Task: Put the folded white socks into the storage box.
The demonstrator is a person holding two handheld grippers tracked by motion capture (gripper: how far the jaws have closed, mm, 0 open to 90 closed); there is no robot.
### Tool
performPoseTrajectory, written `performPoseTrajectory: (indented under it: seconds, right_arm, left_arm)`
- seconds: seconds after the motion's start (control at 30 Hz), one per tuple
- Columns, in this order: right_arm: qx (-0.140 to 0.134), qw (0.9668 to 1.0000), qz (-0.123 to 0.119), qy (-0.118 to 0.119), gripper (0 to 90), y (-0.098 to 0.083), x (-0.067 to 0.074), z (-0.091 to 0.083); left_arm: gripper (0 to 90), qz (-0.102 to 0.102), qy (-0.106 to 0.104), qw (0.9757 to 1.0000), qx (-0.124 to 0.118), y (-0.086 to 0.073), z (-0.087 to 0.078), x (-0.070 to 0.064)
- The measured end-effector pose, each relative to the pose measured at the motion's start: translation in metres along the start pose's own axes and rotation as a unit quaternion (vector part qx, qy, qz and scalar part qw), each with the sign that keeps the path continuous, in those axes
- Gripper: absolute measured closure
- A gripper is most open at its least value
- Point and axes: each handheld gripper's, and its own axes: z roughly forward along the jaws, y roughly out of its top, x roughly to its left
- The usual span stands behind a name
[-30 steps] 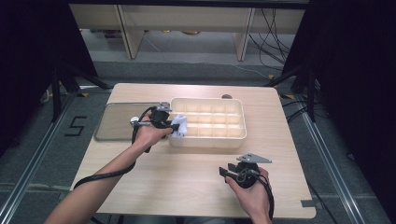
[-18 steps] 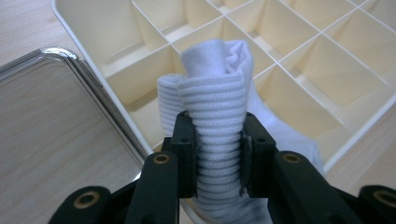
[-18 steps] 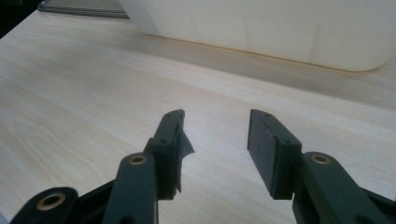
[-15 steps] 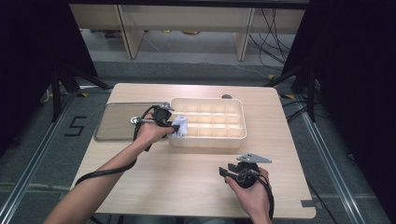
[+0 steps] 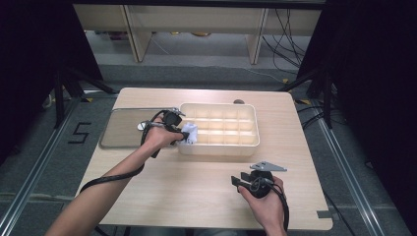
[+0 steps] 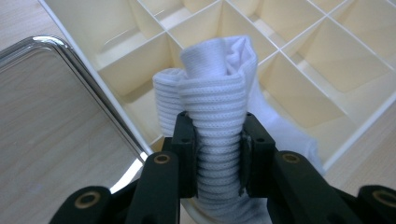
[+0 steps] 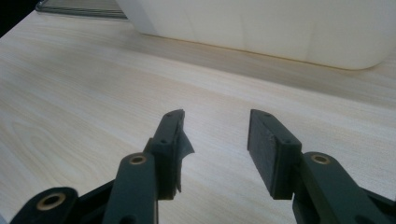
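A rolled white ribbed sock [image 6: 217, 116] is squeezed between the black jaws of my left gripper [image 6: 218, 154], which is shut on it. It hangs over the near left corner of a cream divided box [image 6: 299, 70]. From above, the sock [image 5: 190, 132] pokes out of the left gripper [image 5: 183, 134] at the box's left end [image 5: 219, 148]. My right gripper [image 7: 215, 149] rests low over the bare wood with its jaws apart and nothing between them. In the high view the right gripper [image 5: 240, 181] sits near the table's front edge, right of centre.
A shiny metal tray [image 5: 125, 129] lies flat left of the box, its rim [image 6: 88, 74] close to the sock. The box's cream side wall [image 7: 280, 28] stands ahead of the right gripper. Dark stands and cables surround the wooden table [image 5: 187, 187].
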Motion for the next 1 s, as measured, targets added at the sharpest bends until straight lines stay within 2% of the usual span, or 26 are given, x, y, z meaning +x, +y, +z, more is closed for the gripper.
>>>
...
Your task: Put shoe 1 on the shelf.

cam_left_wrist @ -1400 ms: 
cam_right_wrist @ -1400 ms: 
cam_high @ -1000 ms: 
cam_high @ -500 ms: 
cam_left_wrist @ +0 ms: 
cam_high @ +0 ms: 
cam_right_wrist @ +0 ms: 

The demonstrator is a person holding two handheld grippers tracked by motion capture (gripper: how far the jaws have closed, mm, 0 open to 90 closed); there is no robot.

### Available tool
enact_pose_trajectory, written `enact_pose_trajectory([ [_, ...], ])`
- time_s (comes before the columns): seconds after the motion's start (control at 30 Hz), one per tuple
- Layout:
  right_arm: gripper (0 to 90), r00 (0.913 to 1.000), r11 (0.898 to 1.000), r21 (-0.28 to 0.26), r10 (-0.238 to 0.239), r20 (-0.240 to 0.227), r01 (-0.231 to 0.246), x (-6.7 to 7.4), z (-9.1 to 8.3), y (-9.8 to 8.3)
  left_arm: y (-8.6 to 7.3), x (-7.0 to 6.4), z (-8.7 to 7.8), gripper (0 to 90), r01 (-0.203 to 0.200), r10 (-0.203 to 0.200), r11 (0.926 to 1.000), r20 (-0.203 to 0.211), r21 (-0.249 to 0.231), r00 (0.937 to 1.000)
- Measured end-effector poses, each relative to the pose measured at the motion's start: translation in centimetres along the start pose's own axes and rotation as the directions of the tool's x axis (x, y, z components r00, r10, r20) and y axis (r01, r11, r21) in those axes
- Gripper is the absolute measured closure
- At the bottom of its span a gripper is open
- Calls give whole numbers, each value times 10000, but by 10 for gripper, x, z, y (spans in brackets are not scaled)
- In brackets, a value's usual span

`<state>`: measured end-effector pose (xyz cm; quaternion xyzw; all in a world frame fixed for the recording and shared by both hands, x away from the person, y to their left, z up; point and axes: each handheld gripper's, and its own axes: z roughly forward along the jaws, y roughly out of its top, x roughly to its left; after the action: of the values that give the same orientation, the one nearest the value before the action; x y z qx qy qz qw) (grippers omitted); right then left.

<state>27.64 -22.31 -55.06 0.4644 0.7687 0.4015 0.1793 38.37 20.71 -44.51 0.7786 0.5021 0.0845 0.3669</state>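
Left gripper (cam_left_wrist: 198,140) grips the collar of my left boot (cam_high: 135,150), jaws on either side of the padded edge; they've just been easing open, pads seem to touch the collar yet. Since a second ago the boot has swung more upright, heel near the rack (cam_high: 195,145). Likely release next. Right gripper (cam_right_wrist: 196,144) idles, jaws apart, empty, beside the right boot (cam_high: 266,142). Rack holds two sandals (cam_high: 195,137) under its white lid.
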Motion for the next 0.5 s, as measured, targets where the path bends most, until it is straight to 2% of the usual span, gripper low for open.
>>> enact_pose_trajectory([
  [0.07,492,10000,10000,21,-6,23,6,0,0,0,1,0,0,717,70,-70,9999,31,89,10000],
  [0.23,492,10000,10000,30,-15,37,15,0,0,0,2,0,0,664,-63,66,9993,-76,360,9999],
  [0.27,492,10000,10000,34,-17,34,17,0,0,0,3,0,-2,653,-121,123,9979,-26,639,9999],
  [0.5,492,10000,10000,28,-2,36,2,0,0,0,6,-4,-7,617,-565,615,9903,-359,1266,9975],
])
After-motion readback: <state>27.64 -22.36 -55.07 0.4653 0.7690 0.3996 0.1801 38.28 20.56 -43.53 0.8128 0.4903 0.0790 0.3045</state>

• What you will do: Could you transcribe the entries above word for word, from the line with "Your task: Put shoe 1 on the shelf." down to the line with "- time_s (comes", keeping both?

• Solution to this exercise:
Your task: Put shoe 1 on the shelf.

cam_left_wrist @ -1400 ms: 
cam_right_wrist @ -1400 ms: 
cam_high @ -1000 ms: 
cam_high @ -500 ms: 
cam_left_wrist @ +0 ms: 
cam_high @ +0 ms: 
cam_right_wrist @ +0 ms: 

The demonstrator is a person holding two handheld grippers tracked by motion capture (gripper: how far the jaws have closed, mm, 0 open to 90 closed); there is no robot.

### Available tool
enact_pose_trajectory, written `enact_pose_trajectory([ [_, ...], ])`
- time_s (comes before the columns): seconds after the motion's start (control at 30 Hz), one per tuple

No additional work is needed on this exercise.